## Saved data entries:
#####

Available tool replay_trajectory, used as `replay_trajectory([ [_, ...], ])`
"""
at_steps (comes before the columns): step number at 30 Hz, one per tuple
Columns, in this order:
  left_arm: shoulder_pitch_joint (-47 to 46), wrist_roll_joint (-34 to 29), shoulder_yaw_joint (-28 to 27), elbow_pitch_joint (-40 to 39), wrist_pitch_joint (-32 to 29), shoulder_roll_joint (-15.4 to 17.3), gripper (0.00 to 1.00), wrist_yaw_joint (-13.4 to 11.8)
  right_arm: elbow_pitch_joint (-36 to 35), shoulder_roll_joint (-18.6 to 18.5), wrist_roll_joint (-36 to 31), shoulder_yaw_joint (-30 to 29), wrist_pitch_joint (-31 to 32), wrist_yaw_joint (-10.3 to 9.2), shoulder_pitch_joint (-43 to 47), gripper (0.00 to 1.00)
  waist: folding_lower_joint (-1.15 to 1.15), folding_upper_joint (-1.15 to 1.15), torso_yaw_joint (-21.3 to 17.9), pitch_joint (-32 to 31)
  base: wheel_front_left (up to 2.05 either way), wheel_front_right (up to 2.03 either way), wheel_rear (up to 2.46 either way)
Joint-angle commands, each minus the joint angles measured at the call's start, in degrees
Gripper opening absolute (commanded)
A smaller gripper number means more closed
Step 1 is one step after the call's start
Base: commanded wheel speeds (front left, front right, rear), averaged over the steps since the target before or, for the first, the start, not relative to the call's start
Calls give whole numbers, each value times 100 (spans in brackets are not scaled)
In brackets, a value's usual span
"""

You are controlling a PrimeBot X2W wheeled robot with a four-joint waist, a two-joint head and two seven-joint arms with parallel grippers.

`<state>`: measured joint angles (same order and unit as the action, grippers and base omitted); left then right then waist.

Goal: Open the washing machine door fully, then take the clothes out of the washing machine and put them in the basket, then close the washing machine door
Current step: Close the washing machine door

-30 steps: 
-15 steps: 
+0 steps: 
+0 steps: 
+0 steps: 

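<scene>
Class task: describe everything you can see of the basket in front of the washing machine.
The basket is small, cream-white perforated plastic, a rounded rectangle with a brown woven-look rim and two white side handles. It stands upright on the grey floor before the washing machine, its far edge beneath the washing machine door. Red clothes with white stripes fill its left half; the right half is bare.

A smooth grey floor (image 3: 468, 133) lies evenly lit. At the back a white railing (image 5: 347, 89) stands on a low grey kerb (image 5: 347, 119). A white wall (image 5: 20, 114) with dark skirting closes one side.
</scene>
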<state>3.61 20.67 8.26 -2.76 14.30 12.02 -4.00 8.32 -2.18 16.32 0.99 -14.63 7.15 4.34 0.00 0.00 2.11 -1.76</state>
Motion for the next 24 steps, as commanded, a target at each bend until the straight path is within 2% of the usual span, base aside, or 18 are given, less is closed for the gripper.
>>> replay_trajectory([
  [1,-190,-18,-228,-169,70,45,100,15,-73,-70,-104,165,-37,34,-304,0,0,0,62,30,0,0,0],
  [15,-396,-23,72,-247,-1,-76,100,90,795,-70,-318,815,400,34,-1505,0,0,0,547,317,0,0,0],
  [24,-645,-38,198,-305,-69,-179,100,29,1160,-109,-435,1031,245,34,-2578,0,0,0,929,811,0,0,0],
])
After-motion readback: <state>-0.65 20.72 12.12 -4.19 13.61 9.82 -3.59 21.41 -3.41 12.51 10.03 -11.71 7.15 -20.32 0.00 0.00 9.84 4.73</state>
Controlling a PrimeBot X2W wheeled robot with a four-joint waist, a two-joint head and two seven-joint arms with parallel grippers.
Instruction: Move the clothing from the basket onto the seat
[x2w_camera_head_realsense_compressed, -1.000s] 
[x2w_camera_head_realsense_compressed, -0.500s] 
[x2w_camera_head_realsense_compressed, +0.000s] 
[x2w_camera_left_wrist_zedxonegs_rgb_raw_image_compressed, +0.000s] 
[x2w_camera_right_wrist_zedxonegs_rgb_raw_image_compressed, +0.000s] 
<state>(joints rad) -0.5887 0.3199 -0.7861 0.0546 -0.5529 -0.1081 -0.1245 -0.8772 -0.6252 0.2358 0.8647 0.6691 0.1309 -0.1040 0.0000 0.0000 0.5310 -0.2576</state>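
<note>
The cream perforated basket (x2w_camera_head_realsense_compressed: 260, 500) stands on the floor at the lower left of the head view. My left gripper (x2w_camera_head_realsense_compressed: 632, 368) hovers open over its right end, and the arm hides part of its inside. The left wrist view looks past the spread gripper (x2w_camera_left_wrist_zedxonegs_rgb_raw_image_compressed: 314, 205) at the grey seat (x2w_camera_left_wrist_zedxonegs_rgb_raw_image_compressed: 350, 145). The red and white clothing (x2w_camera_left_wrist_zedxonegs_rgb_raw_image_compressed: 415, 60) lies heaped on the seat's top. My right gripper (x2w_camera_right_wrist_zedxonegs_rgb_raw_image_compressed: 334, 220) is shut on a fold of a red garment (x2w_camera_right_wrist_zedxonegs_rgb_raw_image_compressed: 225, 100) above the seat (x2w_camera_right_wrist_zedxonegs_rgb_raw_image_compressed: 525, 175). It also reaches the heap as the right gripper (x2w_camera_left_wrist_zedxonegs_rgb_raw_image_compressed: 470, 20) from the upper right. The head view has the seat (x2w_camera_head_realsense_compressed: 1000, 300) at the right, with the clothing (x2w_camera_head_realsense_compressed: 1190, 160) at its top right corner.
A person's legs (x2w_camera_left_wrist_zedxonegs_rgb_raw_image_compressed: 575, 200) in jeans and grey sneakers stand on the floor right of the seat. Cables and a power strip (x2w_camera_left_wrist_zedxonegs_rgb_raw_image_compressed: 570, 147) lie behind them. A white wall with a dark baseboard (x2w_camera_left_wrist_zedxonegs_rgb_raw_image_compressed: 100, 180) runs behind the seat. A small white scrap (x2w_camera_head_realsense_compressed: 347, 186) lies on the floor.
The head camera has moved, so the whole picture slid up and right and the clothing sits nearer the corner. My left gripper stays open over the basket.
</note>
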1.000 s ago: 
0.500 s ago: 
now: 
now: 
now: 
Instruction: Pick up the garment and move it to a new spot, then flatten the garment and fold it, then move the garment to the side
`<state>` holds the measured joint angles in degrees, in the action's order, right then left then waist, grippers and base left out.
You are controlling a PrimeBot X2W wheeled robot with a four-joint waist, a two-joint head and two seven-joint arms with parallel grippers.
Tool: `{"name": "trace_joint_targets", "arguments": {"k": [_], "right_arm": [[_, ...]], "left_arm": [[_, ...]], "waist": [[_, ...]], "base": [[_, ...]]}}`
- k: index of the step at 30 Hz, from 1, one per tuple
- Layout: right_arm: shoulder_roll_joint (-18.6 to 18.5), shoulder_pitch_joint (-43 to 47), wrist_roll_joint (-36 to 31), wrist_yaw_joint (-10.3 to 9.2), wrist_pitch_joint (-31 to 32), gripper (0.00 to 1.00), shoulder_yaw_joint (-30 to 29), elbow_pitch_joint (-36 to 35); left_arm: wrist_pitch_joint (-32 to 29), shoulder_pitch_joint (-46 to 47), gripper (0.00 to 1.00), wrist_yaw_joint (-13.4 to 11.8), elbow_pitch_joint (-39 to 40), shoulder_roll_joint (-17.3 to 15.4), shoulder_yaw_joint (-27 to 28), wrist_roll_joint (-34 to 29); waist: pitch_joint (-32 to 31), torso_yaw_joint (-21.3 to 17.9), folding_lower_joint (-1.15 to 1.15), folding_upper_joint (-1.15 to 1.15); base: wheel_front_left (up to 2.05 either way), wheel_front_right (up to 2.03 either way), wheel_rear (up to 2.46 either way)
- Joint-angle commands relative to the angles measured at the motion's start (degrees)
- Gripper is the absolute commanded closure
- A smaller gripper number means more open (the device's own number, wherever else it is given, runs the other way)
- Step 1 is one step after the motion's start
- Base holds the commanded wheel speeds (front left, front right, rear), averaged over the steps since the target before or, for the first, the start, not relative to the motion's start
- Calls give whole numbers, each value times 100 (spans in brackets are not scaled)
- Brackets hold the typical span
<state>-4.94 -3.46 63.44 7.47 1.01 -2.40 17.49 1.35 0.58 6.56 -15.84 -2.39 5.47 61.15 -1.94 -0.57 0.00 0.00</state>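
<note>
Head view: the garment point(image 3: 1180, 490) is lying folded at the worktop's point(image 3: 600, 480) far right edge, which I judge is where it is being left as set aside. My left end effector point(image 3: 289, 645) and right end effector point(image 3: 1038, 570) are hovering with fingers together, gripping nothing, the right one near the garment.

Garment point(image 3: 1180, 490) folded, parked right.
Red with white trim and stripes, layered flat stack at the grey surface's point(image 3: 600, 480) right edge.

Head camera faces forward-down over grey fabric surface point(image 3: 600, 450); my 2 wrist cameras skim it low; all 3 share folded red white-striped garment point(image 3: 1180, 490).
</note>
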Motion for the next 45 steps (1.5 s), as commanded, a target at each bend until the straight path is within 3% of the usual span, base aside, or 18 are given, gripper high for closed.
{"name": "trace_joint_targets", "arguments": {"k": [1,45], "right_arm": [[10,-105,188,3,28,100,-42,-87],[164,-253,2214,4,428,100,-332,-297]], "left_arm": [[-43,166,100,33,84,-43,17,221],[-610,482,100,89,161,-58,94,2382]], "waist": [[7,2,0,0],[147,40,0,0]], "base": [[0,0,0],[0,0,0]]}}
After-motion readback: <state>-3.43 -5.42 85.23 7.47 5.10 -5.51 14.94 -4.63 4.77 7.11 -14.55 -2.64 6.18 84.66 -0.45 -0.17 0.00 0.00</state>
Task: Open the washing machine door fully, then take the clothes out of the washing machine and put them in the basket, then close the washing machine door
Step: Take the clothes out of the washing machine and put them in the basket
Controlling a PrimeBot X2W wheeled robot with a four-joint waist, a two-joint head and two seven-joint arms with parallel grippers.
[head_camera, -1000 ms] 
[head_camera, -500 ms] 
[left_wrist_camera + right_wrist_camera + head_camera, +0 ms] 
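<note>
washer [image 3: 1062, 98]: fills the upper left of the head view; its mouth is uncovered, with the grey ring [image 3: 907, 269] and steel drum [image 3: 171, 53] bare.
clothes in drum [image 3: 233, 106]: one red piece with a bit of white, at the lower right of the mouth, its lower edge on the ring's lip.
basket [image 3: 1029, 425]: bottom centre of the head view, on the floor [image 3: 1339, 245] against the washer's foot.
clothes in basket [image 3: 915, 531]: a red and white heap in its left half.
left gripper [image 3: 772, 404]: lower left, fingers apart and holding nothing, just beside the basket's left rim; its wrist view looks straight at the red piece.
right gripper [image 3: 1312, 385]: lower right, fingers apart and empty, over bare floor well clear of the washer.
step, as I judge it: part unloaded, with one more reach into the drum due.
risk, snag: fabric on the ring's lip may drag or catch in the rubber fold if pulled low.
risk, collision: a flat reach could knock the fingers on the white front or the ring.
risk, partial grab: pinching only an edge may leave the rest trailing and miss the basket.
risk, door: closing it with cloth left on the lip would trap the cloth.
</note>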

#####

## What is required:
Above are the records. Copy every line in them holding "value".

## Solution to the exercise:
Calls give whole numbers, each value times 100 (spans in brackets are not scaled)
In brackets, a value's usual span
- Calls give whole numbers, each value times 100 (spans in brackets are not scaled)

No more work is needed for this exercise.